The demand is there.
Meet that demand with the right tools, and your teams will use the tools and train their development and innovation muscles. Better solutions from across the enterprise and a more savvy, more engaged workforce? Those are better results, no matter what terms you’re using.
Into the new future
So, is the transition so simple as saying goodbye to the old way of citizen development? No, but embracing the present and future rather than the past is an excellent start.
After all, low-code was built on the idea of a faster, better alternative to the status quo. That ideal still holds true, but the picture continues to change all the time. And as it does, so do our use cases and definitions.
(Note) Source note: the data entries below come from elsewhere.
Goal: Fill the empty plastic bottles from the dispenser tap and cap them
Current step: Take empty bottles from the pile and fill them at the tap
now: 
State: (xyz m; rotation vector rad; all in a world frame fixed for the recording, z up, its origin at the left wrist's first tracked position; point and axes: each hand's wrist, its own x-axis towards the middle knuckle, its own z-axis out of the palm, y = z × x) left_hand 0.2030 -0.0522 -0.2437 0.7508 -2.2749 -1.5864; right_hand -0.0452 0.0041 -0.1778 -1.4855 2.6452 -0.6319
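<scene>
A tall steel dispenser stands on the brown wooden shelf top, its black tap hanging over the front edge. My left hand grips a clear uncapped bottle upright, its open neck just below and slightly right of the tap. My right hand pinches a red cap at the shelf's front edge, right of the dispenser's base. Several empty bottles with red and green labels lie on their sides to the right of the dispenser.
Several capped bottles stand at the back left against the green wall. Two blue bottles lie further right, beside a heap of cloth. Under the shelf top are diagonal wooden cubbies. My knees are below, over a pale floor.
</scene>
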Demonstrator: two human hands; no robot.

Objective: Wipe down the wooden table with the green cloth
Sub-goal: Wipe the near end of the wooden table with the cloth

You, of course, need the right toolkit. That means an environment flexible enough to match coders at all levels. It also needs to be robust enough to handle complex projects.
Further, your toolkit must enable collaboration. Better collaboration provides the ability to handle more complexity. Put that together and you get better outcomes.
If you like, look at it from the opposite direction. Walling people off makes it harder to collaborate. That then leads to pockets of people across the business creating in isolation. And that’s just a different kind of shadow IT, so your governance strategy and tools are also critical.
This becomes even more true when you think about technologies like AI making their way into development. Seeing what’s happening where and how it affects the rest of the ecosystem has never been more critical.
The people and the process are everything here. Leaders provide access to tools and the training to back that up. On top of that is the willingness to experiment. Let people test, build, and play.
Will there be failures? 100%. But those failures are learning points to get into more complex solutions. And when there are successes, shout them from the rooftops! According to Gartner, organizations that effectively support business technologists are 2.6x more likely to accelerate digital transformation.
These ideas drive Mendix in everything that we do and will continue to. That means putting the right tools and strategies into enterprises’ hands and enabling them to be leaders and innovators. That looks different than it did two years ago, and it’ll look different in two more years.
Goodbye to old definitions, hello to new paradigms
The world moves too fast to worry about definitions and building artificial boxes around them. Doing that is how leaders become laggards.
What you call business-led development doesn’t matter. What does matter is focusing on the toolset, the process, and the people to get to the right outcome.
Citizen development is dead. Long live citizen development.